On the right track: UK rail operator trials ‘Intelligent Train’ prototype to transform transport network
Rail operator Northern is trialing a new state-of-the-art train to help radically improve infrastructure issues and highlight damaged tracks, led by FLIR’s industry-leading thermographic cameras.
Previously, problems with the line, such as corroded or missing overhead cables, could only be detected in person. This meant staff had to physically walk the line and look for the source of the problem between segments of the track known to be operational.
However, UK-based Teledyne FLIR integrator Thermal Vision Research, is leading a critical prototype trial that employs the use of a FLIR A6750sc cooled thermal camera, which promises to minimise the rail network’s downtime and pinpoint areas that require maintenance with exceptional accuracy.
Overcoming ambiguous infrastructure issues in microseconds
One problem with the UK’s existing rail network is that much of it is only infrequently monitored – typically when a failure occurs or an obstruction is flagged. This means that when an issue is identified – such as theft or damage of overhead cables – large areas of track must be closed and manually checked.
This can be incredibly costly – not simply in terms of the labour required to locate and fix any problems, but also customer refunds and knock-on costs associated with delays, cancellations and other abrupt lapses in service.
To counteract this, Northern has partnered with Belvoir Rail and Teledyne FLIR integrator Thermal Vision Research, which is leading on a high-tech solution to bring the UK’s rail network up to speed.
The trial consists of a singular train, kitted out with FLIR’s A6750sc cooled thermal camera complementing acoustic monitors, G-Shock Bogie, an AI camera, a radar dome, 180-degree thermal imaging software and LIDAR horizon scanning cameras – the very same used by NASA to map the surface of the moon.
A crucial element of this installation is the A6750sc, which is capable of capturing all the pixels of a given scene in under 1 millisecond and with full frame-rates of 125 Hz. This combination is crucial to imaging fast-moving objects, which of course, the train certainly is.
The cooled A6750sc system is superior to conventional uncooled thermal imaging due to its improved image clarity and ability to counteract blur – meaning action shots miss none of the vital details needed for a clear snapshot of the state of the line.
Proactively preventing problems – in real-time
Matthew Clavey, Director of Thermal Vision Research, explains in more detail: “For this project, the A6750sc was a must.
“Although an uncooled camera might be running at 30 frames – 50 frames per second, one frame takes about 30 milliseconds. Yes, that’s pretty quick but on some applications where, for example, the conveyor belt is going past at speed or a train that’s going 100 miles an hour, it’s comparatively way too slow.
“The advantage of the A6750sc cooled camera is they’re much much faster and can be sub-millisecond.
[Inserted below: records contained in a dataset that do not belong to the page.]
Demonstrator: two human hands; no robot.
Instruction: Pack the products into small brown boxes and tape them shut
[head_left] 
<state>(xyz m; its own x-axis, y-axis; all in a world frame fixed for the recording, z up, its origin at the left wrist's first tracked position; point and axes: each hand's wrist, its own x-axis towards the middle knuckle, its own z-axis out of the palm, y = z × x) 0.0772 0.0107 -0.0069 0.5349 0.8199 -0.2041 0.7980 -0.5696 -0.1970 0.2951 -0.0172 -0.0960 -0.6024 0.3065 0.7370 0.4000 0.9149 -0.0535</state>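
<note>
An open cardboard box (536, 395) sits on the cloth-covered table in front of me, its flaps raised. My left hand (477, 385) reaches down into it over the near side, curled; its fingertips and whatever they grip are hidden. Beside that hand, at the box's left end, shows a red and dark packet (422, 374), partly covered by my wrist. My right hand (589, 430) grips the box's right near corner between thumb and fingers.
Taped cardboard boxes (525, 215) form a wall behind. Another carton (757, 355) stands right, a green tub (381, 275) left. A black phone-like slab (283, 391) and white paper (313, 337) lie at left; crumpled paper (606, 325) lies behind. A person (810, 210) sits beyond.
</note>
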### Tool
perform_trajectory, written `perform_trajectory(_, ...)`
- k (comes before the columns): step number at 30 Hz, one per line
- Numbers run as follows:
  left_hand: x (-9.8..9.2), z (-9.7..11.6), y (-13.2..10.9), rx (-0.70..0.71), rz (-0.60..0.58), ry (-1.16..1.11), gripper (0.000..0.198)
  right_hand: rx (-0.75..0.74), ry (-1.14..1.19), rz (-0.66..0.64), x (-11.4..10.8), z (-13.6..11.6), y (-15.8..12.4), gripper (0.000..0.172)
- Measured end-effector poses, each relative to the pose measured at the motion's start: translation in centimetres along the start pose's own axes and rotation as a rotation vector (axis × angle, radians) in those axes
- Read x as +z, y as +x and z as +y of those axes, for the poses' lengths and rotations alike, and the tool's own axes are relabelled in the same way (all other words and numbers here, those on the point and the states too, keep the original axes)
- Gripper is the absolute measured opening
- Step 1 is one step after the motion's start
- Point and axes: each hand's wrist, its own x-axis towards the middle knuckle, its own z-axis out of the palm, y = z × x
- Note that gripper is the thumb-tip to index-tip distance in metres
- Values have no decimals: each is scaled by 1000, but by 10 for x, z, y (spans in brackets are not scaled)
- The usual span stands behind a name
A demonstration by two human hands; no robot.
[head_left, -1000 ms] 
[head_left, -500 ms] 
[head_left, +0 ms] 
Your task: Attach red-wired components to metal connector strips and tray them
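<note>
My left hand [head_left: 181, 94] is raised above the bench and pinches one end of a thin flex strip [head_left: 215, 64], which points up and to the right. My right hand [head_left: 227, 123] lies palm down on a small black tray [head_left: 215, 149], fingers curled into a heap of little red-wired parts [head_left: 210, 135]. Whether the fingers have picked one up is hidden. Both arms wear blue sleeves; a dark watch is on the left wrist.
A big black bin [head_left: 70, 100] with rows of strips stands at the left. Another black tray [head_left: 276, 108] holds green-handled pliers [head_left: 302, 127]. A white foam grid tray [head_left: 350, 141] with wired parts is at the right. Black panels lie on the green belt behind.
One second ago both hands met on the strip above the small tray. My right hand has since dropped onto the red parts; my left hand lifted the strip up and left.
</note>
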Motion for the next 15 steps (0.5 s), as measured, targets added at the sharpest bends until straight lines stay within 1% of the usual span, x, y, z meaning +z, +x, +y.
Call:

This allows us to capture images that are of clear quality with no blurring as well as transmitting high-quality data at high-speed.”
“For this particular project, Northern is interested primarily in understanding the problems they have with general infrastructure. So for example, if you take an electric train, it gets its power directly from the overhead lines. Those lines aren’t perfect. There are joints that could be overheating, or perhaps corroded. There may be problems with points on the line, or maybe when there’s no power at all when there should be. The A6750 thermal camera will allow us to essentially see those points and track them precisely, using both the transmitted data from the sensor and a secondary GPS-tagging attached to the unit.
“It’s fascinating to see in real-time how the line connectors heat up as the train approaches and makes contact.”
Tracking trends over time
The line of sight for the A6750 is tremendously powerful and, depending on the trajectory of the track, can be as far as 100 meters – giving the drivers sufficient information about the track ahead to reliably inform them of impending danger or problems they may encounter.
Another hugely beneficial element of this integration is the fact that the A6750 splits its functionality between processing data on the unit and also on the cloud, which means that Northern is able to remotely access the data from their control centres around the UK and identify trends over time.
Matthew Clavey from Thermal Vision Research adds: “Let’s say that a train is going Leeds City Station. The trains are coming into the station on Monday, and all the lines look perfect. But on Tuesday, there’s one hotspot and on Wednesday, there are two hotspots. On Thursday, there are three, four or five.
“With this technology, they can track, trace and even predict the behaviour of the line over weeks, months or years, based on its current and historical readings. The advantage of the camera is that rather than just sending out maintenance crews, who have to manually go down the line and perform a visual inspection, now we can directly send them to points where there actually is a problem – rather than sending them to areas where a problem is suspected but not localised. In this sense, it’s a much more efficient use of their time and their maintenance budget.”
The ‘Intelligent Train’ will continue on its national trail throughout 2023, during which time the information it yields could lead to critical changes and nationwide improvements to the UK’s rail network infrastructure.